Retrospective clinical cohort study.


To investigate whether the combined use of dynamic pedicle screws and polyaxial pedicle screws was effective on adjacent segment pathology (ASP).

Overview of Literature

Various screw and rod models have been recently developed for preventing adjacent segment disease, and hybrid systems have been described along with posterior instrumentation in the fusion segment. In the literature, although the success of dynamic systems has been demonstrated in non-fusion posterior instrumentation, it remains unclear whether the addition of a screw-based dynamic system to a fusion segment would successfully prevent ASP in the long term.

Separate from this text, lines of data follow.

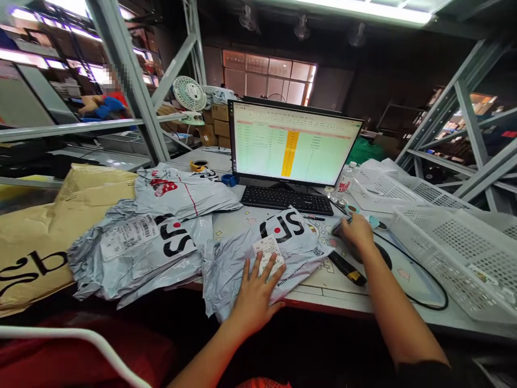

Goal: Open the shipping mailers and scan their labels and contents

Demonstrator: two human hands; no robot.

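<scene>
My left hand (258, 288) lies flat with fingers spread on a grey plastic mailer bag (238, 258), its fingertips over the white shipping label (266, 252). To the right, my right hand (357, 231) is closed round a dark handheld device that looks like a barcode scanner (338, 227); my fingers hide much of it. A black and yellow utility knife (348, 268) lies between the mailer and my right forearm. Left of my left hand, more grey mailers (133, 248) are piled, one with a printed label facing up.
A monitor (258, 145) showing a spreadsheet stands behind a black keyboard (286, 200). White perforated baskets (464, 253) line the right side, near a looping black cable (440, 307). A yellow mailer (97, 199) lies far left. Metal frame posts (121, 70) flank the table. Another person's arm (91, 103) shows beyond.
</scene>
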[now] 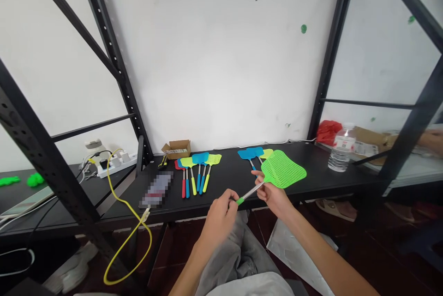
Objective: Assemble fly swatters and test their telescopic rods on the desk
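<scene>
A green fly swatter [284, 170] with a mesh head and metal shaft is held over the front edge of the black shelf. My left hand [223, 213] is closed round its green handle, most of which the fingers hide. My right hand [272, 194] grips the shaft just below the head, with some fingers raised. Behind it lie two blue swatters [249, 153] and a yellow-green swatter [266, 153], partly covered. To the left, several swatters [199, 160] in red, blue and yellow-green lie fanned out, handles toward me.
A small open cardboard box [178, 149] stands at the back left. A phone-like blurred item [157, 190] with a yellow cable [150, 236] lies at left. A water bottle [342, 148] and red bag [328, 133] are at right. Black rack posts [332, 56] flank the shelf. Another person's hand [432, 141] shows far right.
</scene>
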The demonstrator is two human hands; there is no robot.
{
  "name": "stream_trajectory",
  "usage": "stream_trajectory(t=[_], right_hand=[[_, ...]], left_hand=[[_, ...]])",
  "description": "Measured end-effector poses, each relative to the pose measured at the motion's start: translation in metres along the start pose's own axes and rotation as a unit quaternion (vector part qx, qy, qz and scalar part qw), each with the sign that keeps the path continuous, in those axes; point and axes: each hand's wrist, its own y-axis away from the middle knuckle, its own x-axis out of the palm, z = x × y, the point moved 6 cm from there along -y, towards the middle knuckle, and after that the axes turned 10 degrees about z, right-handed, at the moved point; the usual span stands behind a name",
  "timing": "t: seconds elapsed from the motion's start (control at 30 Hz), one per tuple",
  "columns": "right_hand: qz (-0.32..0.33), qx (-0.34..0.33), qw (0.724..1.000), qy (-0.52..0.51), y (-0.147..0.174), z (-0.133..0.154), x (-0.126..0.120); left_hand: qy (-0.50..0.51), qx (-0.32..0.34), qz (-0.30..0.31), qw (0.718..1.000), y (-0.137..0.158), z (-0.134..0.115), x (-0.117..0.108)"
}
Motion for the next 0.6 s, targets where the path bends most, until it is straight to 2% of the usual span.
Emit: stream_trajectory(t=[0.2,0.4,0.6], right_hand=[[0.043,0.013,0.999,-0.022,0.002,0.004,0.010],[0.006,0.007,1.000,0.012,0.001,0.002,0.005],[0.053,0.027,0.993,0.100,0.007,-0.009,0.022]], left_hand=[[0.070,-0.006,-0.018,0.997,-0.001,0.002,0.006],[0.000,-0.002,0.000,1.000,0.003,-0.009,0.006],[-0.031,0.035,0.003,0.999,0.000,-0.022,0.013]])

The study included 101 patients who underwent surgery for degenerative spine diseases between 2007 and 2014 with lumbar stabilization that used either polyaxial pedicle screws alone or polyaxial pedicle screws plus dynamic stabilization screws (with hinged screw heads). These two patient groups were compared using retrospectively obtained postoperative new clinical findings, Oswestry disability index (ODI) scores, visual analog scale (VAS) scores, and radiological data.


The proportion of patients with ASP who were radiologically assessed was low (p <0.01) in the group that underwent lumbar stabilization along with dynamic screws. Treatment outcomes were clinically successful in both groups according to ODI and VAS scores, and no significant difference was determined between the groups in terms of clinical ASP (p >0.05).


Although the combined use of dynamic screws and the static system was radiologically found to be effective for preventing ASP in patients who underwent lumbar fusion with posterior instrumentation, it did not completely eliminate ASP or result in a significant improvement in clinical ASP.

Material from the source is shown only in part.